Student Perceptions of Generative AI in Teaching and Learning

As McMaster has taken the approach of having each instructor decide whether and how to incorporate generative AI into a course or assignment, you may be wondering why you might want to do so. What benefits, if any, does generative AI pose for student learning? What learning outcomes could its use support or enhance? This chapter assumes your familiarity with the risks and challenges of generative AI for post-secondary (e.g. academic integrity, assessment design, hallucinations) and imagines what benefits their might be and what opportunities for preparing students for a generative AI supported learning experience.

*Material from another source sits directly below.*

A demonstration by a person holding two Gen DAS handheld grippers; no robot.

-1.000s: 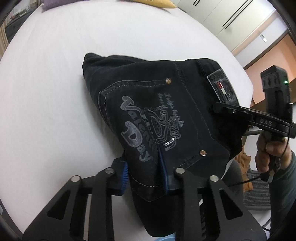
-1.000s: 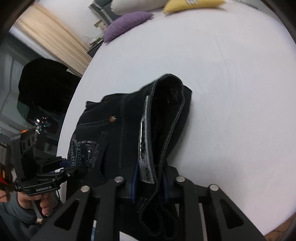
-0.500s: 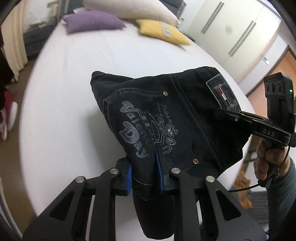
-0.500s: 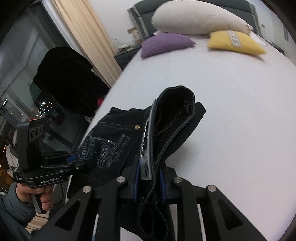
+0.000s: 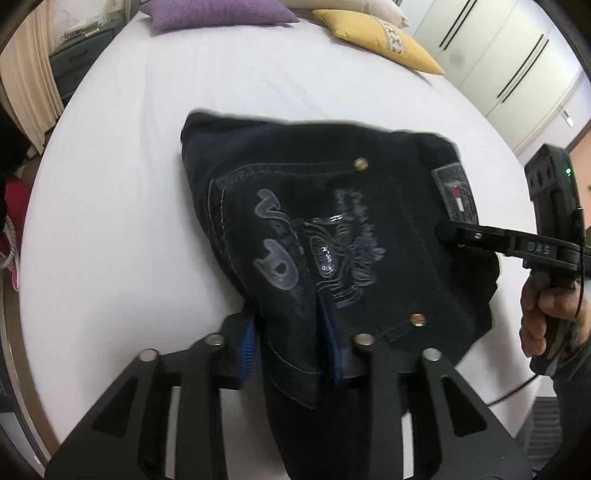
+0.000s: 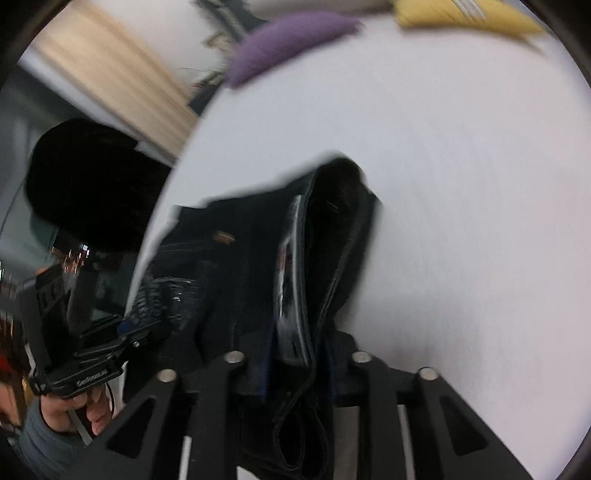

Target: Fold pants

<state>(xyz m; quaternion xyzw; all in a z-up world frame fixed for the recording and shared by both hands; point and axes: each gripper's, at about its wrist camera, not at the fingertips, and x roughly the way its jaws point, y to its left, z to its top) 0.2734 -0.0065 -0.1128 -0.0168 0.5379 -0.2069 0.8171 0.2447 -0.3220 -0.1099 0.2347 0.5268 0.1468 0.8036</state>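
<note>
At the bottom of the left wrist view, the left gripper (image 5: 290, 343) has just been opening its jaws; the folded black jeans (image 5: 332, 236) sit between its blue pads, the left pad seemingly off the cloth. The right gripper (image 6: 297, 354), likewise just widening, has the waistband edge between its jaws. The jeans lie mid-frame on the white bed (image 5: 122, 221). Farther up sit a purple pillow (image 5: 218, 14) and a yellow pillow (image 5: 384, 40).

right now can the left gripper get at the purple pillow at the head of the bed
Probably not as things stand. The left gripper has the folded pants between its fingers, and the purple pillow lies far across the bare sheet. Nothing blocks the path.
</note>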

You can think of the possibilities in two domains:

  1. supporting personalized learning and
  2. generating academic content.

Generative AI has many capabilities in supporting personalized learning, some of which we detail below. Chief among them is providing actionable, timely and relevant feedback on drafted student content. This feedback might be focused on the grammar or style of the draft, or on the logic of the argument, organization of the piece, or further examples to consider.

With respect to generating academic content or performing academic skills, you want to think carefully about what the core learning outcomes are for the course, and whether and how students can demonstrate these outcomes. Those skills or knowledge that are not essential to the core learning outcomes might be appropriate for ‘cognitive offloading’ to a generative AI tool. Cognitive offloading refers to the use of external resources or tools to change the information processing requirements of a task so as to reduce cognitive demand.[1]

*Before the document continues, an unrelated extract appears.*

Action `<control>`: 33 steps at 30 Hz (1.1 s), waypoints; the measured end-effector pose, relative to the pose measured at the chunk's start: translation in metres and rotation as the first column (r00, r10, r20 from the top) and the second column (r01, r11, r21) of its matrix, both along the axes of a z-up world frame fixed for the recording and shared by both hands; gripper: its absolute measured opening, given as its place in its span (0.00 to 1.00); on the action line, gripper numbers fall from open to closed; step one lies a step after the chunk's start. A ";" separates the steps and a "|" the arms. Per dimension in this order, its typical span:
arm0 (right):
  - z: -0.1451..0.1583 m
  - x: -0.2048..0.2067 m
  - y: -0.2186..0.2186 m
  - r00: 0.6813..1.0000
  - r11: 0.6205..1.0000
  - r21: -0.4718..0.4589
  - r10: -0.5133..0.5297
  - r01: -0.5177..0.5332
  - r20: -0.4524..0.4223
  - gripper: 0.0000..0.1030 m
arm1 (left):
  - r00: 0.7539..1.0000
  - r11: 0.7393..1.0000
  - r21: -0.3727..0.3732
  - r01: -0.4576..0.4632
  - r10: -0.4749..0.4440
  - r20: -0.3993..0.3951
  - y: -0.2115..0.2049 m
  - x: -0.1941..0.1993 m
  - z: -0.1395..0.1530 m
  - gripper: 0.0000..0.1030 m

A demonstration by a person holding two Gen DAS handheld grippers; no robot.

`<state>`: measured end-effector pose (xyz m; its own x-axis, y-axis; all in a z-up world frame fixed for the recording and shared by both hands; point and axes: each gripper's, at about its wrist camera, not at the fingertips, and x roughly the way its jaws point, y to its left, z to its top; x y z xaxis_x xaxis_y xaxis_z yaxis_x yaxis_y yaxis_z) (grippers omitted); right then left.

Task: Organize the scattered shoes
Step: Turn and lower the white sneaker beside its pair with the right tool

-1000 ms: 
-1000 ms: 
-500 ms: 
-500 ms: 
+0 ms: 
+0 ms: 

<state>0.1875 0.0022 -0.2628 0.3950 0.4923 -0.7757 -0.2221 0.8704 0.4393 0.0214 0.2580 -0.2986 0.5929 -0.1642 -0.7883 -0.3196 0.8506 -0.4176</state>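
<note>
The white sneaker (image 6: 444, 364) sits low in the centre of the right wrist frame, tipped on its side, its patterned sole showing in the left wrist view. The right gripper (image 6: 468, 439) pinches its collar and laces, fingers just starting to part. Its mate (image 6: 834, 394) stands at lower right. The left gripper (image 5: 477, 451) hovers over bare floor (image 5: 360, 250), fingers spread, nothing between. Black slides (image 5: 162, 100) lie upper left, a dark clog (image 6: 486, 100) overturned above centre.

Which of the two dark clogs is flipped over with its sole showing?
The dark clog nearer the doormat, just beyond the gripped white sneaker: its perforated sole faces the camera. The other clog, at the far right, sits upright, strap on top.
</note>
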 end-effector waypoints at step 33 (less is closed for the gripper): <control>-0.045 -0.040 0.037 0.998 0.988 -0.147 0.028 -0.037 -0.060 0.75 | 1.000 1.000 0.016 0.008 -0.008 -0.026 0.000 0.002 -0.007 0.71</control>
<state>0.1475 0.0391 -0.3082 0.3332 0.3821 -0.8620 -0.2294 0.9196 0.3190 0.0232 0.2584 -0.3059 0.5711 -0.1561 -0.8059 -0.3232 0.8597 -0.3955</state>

For instance, if your course learning outcomes require students to demonstrate abilities to generate multiple hypotheses to explain a phenomenon, using generative AI to generates these hypotheses would be inappropriate. However, if your course learning outcomes were focused on having students test a hypothesis it in a laboratory setting, having a generative AI tool generate the hypothesis which the student would then test would be an example of appropriate cognitive offloading.

In what follows we offer some concrete examples of how generative AI can be used to support personalized learning or generate academic content. For each example we remind you of the importance of first deciding whether this is a task the student needs to complete themselves to fulfill the course learning outcomes, or whether this is a task that would benefit from cognitive offloading. If you have questions or want to discuss, please reach out to an educational developer at the MacPherson Institute at mi@mcmaster.ca

Supporting Personalized Learning

Invite students to use a generative AI tool to:

Generating Academic Content

Invite students to use a generative AI tool to:

Expand or condense text

Brainstorm / Generate ideas

Find sources or references

Identify and analyze data

Interact with spreadsheets

Code with natural language prompts

With all of these uses it’s important to remind students that what the generative AI tool generates may have hallucinations or biases. Students should be reminded to review and evaluate the output from the generative AI tool to ensure its accuracy and evaluate its effectiveness.

You may be wondering – or your students may wonder – what generative AI tool to use for these tasks. This review essay by Ethan Mollick summarizes the capabilities of the major generative AI tools and makes suggestions on the best tool to use for a specific task. You can also visit “There’s an AI for That” to find new generative AI tools for specific educational tasks.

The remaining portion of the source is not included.